Mali: Menaces de mort contre l’écrivain Ousmane Diarra

Détail de la couverture du livre d’Ousmane Diarra : «La route des clameurs», publié dans la Collection Continents Noirs, Gallimard, 2014.
© Gallimard

Il ne vit pas caché, mais il fait attention à ses pas. Ousmane Diarra, écrivain malien, auteur de plusieurs ouvrages, affirme recevoir des menaces de mort, à cause de ses réflexions, ses prises de positions sur l'islamisme dans son pays.

Avec notre correspondant à Bamako,

55 ans, plutôt grand de taille, l’écrivain malien Ousmane Diarra parle avec force. A cause, dit-il, de ses prises de position contre ce qu’il appelle l’expansion de l’islamisme violent au Mali, il reçoit des menaces de mort par téléphone par personnes interposées ou dans la rue. Mais pour lui, pas question d’avoir peur : « Je n’ai pas le droit d’avoir peur de dire ce que je pense de mon pays, ni sur l’islam qui actuellement régente mon pays, l’islam politisé.
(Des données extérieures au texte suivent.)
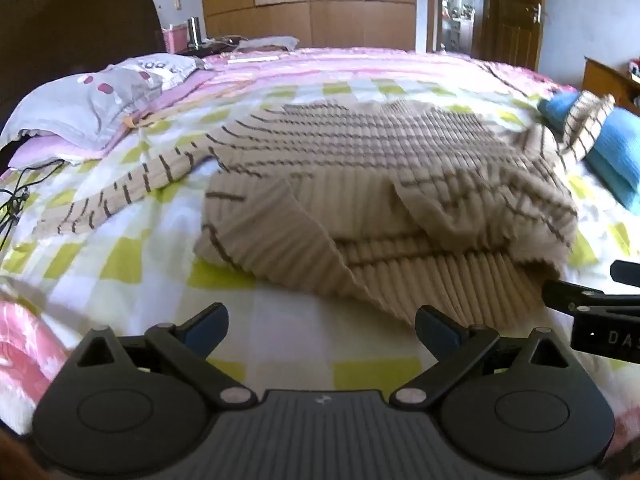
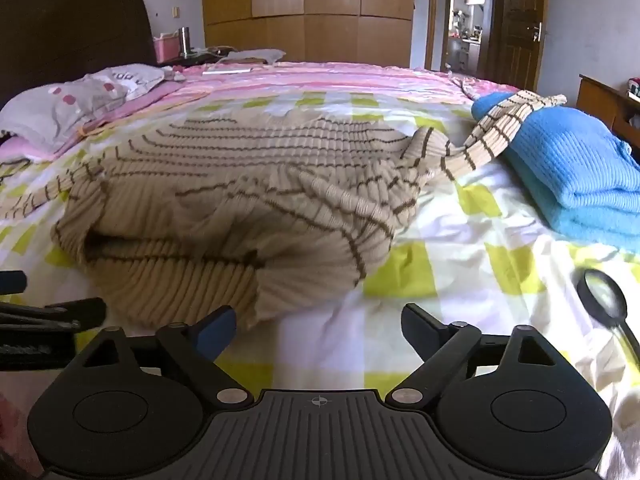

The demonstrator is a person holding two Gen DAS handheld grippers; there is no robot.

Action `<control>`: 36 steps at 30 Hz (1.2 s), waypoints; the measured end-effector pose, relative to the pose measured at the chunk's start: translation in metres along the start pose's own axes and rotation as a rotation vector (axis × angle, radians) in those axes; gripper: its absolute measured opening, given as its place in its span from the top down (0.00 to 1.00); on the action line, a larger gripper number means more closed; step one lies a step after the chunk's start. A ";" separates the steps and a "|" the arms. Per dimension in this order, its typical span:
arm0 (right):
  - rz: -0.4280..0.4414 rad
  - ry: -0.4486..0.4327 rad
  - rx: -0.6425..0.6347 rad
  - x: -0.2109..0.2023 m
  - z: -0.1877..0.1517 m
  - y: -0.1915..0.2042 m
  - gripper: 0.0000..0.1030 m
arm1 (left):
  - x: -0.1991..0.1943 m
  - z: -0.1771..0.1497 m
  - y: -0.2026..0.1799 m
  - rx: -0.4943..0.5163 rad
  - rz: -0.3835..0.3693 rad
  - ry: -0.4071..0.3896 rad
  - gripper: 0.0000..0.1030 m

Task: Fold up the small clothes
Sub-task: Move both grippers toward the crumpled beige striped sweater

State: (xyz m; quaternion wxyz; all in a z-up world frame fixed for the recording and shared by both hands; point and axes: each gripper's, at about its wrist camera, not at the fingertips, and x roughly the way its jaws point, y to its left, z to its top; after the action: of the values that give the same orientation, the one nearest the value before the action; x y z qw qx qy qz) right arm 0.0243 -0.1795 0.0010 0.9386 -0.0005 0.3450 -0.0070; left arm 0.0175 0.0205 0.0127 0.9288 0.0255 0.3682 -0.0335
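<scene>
Left wrist view looks down over the left gripper (image 1: 322, 330), whose jaws stand wide with nothing between them, only bare bedsheet below. Just ahead lies a beige ribbed knit sweater with thin brown stripes (image 1: 360, 168), spread across the bed with the white and lime-green checked sheet (image 1: 132, 248); its near hem is turned up over itself in a loose fold, and one long sleeve (image 1: 120, 192) stretches out flat to the left. At the right edge of this view part of the right gripper (image 1: 592, 304) shows, close to the sweater's near corner. Right wrist view shows the right gripper (image 2: 318, 330) also with jaws wide and holding nothing, hovering over the sheet just short of the sweater (image 2: 240, 200). The sweater's other sleeve (image 2: 500, 132) runs up and drapes over a folded bright blue knit garment (image 2: 580, 176) at the right side of the bed. A black round-framed magnifying glass (image 2: 604, 292) lies on the sheet near the right jaw. Grey pillows with pink spots (image 1: 92, 104) sit at the far left by the dark headboard (image 1: 76, 24).
</scene>
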 end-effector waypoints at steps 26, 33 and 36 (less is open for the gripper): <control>0.016 0.011 -0.104 0.047 0.032 0.015 0.93 | 0.049 0.034 0.035 -0.032 0.025 0.020 0.36; -0.004 0.014 -0.009 0.021 0.030 -0.018 1.00 | 0.044 0.031 0.067 -0.153 0.036 0.069 0.65; -0.026 0.021 0.031 0.007 0.025 -0.036 1.00 | 0.037 0.022 0.080 -0.189 0.057 0.085 0.67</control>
State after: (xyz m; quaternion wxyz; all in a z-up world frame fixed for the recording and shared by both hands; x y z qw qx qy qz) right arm 0.0453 -0.2152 0.0153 0.9347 0.0097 0.3545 -0.0246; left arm 0.0661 0.0973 0.0057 0.9111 -0.0505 0.4081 0.0288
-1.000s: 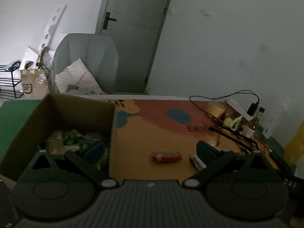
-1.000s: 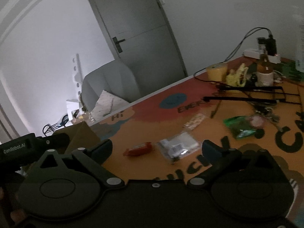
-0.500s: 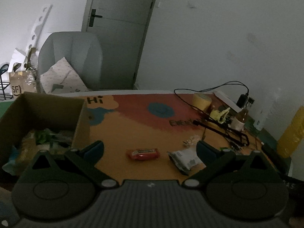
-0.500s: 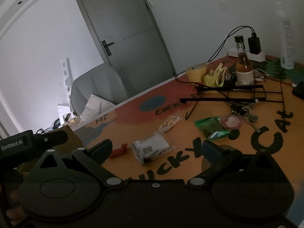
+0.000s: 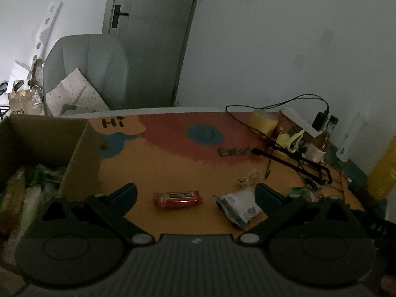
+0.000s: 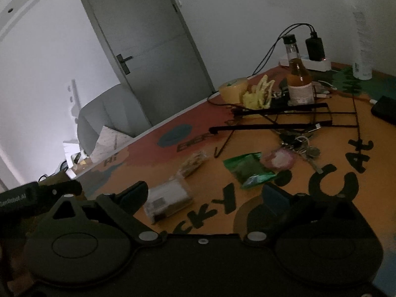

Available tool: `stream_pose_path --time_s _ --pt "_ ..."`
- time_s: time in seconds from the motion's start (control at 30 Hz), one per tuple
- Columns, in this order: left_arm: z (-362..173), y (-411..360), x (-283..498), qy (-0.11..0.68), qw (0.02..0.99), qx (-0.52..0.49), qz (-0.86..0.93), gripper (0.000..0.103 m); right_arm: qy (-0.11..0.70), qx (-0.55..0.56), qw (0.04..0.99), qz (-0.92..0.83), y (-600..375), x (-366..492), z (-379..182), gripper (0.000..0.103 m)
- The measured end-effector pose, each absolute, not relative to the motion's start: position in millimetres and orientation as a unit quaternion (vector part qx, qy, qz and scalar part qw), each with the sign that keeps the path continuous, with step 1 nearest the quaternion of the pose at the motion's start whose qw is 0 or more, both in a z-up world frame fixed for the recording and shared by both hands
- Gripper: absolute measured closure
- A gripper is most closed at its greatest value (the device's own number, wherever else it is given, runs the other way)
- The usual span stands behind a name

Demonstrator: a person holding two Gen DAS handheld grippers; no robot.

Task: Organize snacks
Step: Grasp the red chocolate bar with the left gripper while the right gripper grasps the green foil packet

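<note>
Left gripper (image 5: 195,194): jaws spread wide, holding nothing, above the counter (image 5: 173,165). The red snack bar (image 5: 177,198) lies between the jaws; the silver packet (image 5: 238,208) lies at 3 o'clock of it. The cardboard box (image 5: 74,156), at 9 o'clock, contains snacks.

Right gripper (image 6: 205,194): jaws spread wide, empty. The silver packet (image 6: 169,201) lies beside the left jaw; the green packet (image 6: 248,169) at 1 o'clock.
</note>
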State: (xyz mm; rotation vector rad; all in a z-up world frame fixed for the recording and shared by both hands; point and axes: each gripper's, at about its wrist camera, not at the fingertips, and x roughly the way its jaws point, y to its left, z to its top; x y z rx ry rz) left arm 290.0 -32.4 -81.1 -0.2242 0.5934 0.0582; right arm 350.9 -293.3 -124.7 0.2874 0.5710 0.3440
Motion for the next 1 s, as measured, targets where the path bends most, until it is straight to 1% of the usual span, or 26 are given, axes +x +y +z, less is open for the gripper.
stream_pose_path --time_s 0.07,0.3,0.7,0.77,0.87,0.93,1.0 --pt "-87 -33 295 0.297 0.948 -0.111 0.032 0.003 0.282 0.142 0.934 0.166 -296 357 -128 0.007" --pt "-106 -31 316 0.311 0.943 -0.111 0.05 0.003 0.29 0.15 0.933 0.153 -306 379 -139 0.013" --pt "-139 -32 350 0.335 0.933 -0.104 0.077 0.007 0.294 0.12 0.938 0.141 -301 411 -151 0.013" --pt "-143 -32 353 0.334 0.933 -0.102 0.083 0.009 0.297 0.114 0.938 0.137 -298 415 -153 0.014" --pt "-146 -33 355 0.33 0.934 -0.101 0.094 0.011 0.303 0.11 0.937 0.132 -294 421 -157 0.018" --pt "-149 -33 356 0.331 0.933 -0.103 0.094 0.013 0.302 0.093 0.941 0.123 -287 422 -159 0.018" --pt "-152 -33 358 0.336 0.931 -0.102 0.096 0.018 0.304 0.079 0.942 0.121 -281 422 -161 0.024"
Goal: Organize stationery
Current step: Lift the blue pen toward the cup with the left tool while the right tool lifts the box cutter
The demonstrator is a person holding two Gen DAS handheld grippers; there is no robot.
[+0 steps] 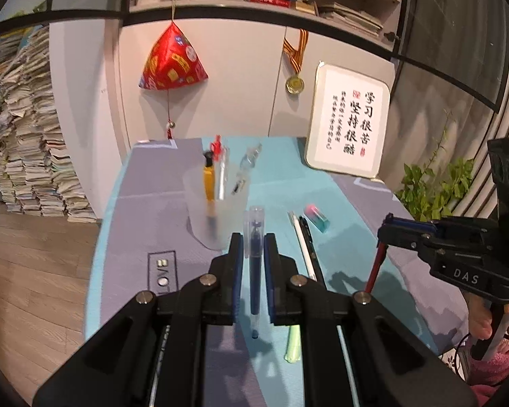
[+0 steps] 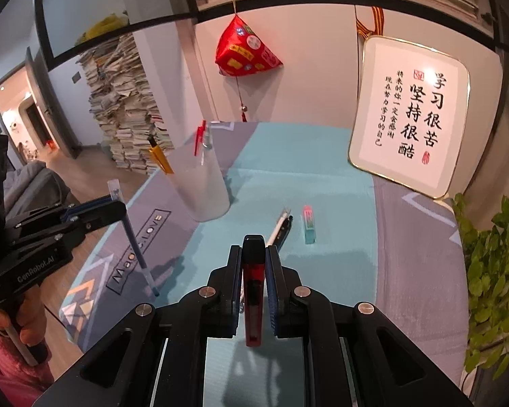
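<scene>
Both claws pointed down-forward above the surface (image 1: 152, 203). Left claw (image 1: 253, 240) was clamped tight on a blue pen (image 1: 254, 271), just beside the pen cup (image 1: 217, 210). Right claw (image 2: 253, 254) gripped a red pen (image 2: 253, 291) tight.

Wood floor (image 1: 34, 271), bookshelf (image 1: 254, 6), paper stacks (image 1: 23, 135)

The frosted cup (image 1: 217, 210) blurs its pens' lower ends; the green pen (image 1: 293, 342) is half hidden.

I see a blue pen (image 1: 254, 264) with a clear cap and a red pen (image 2: 253, 291) with a black cap. The cup (image 1: 217, 210) is frosted white — holding yellow and red pens. The mat (image 2: 305, 176) is teal and grey; the eraser (image 2: 308, 224) — pink over teal.
</scene>
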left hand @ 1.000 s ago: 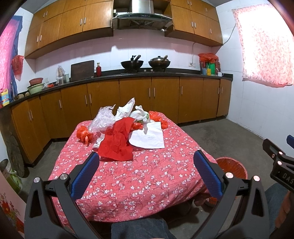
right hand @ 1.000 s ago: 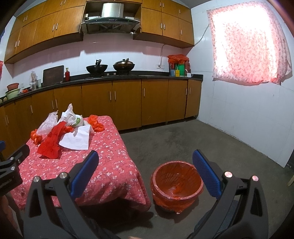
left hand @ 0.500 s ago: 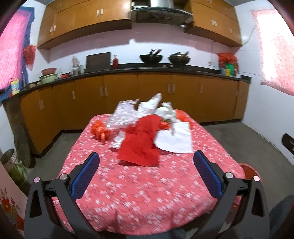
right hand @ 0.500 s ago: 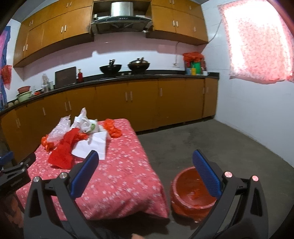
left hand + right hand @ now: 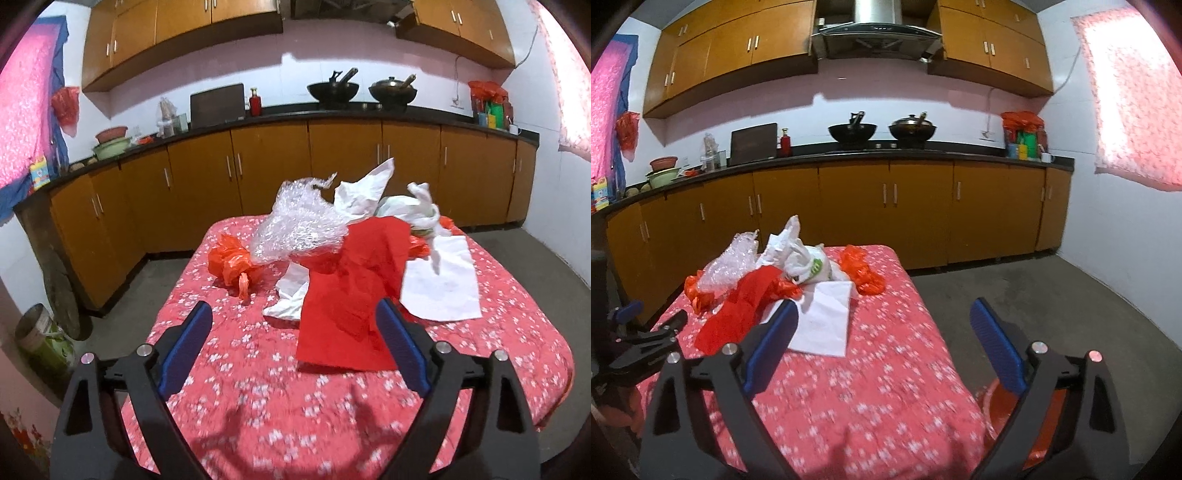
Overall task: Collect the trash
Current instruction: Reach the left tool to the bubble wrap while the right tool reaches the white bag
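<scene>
The left gripper hung over the near end of the worktop, fingers spread wide and holding nothing, its right finger just in front of the red sheet. The right gripper hovered at the worktop's right edge, fingers equally wide and empty, the left one over the cloth and the right one out over the floor. Just below that right finger, the orange bin sat on the floor beside the worktop, mostly hidden.

And there was the trash, all heaped toward the far half of the worktop! Nearest lay the red sheet, crumpled and draped. Touching its right side was the white paper, lying flat. Left of the sheet, an orange bag sat knotted, apart from the grippers. Behind the sheet, bubble wrap rose in a clear mound, with a white bag sticking up beyond it and a tied white bundle to the right. Another orange bag rested at the far right corner.

Further back ran the wooden cabinets, with two woks on the dark counter above them.
</scene>
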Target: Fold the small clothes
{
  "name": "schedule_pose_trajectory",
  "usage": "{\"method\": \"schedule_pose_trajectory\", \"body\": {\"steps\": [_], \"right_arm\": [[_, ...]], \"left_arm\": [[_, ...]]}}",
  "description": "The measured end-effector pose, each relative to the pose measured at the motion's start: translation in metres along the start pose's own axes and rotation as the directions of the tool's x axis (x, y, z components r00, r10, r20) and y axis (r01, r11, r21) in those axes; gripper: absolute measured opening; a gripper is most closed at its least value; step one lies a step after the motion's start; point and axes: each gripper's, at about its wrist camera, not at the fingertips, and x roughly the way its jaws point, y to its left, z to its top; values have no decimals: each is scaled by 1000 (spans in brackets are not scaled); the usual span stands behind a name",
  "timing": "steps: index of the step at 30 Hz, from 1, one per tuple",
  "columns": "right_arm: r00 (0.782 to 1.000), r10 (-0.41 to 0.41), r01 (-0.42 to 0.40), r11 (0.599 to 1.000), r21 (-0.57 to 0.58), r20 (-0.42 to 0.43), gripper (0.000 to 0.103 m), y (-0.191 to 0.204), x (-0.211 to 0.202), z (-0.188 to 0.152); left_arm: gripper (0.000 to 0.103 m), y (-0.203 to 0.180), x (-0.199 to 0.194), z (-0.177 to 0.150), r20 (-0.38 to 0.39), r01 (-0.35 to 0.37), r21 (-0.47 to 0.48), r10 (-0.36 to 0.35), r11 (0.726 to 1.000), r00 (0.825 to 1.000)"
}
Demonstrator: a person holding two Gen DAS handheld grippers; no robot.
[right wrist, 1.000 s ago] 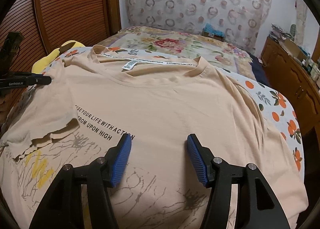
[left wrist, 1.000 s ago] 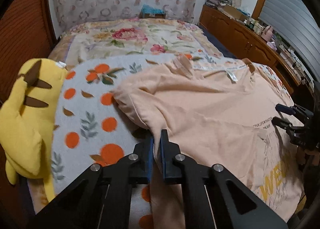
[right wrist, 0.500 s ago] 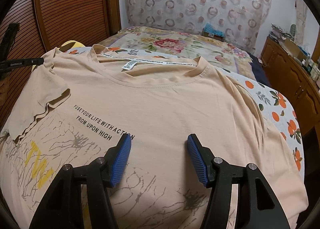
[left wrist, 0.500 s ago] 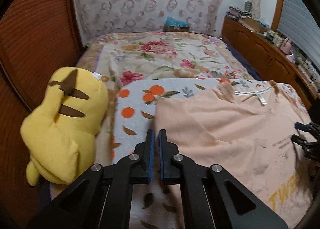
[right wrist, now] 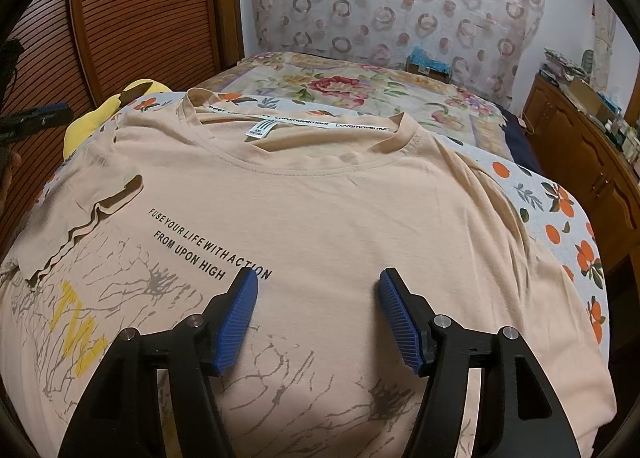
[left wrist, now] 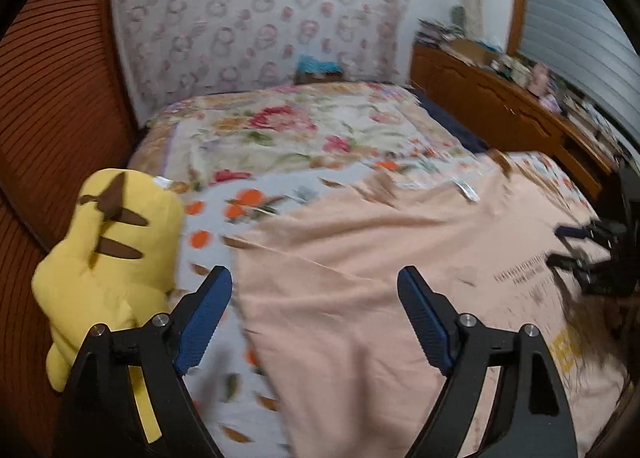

Je suis menacé, mais je continuerai à me battre ! »

« Les politiques ont démissionné »

Face au débat sur l’islam, l’islamisme, il accuse carrément des hommes politiques maliens d’avoir démissionné. « Les politiques ont démissionné, ils ont peur, affirme Ousmane Diarra. Et d'ajouter : Ils ont laissé l’islam se politiser et s’en servent. Et ça, c’est un grand danger ! »

Et quand on fait observer à l’auteur de Pagne de femme ou encore de Vieux lézard, que pour d’autres le Mali est un pays où c’est un islam tolérant qui est pratiqué par plus de 90 % de la population, il répond : « Oui, mais 90 % de musulmans ça ne veut pas dire la non-laïcité. Ça veut dire le respect de ceux qui ne sont pas musulmans. Ma première religion, c’est mon pays ! »

La laïcité, rien que la laïcité au Mali, conclut-il.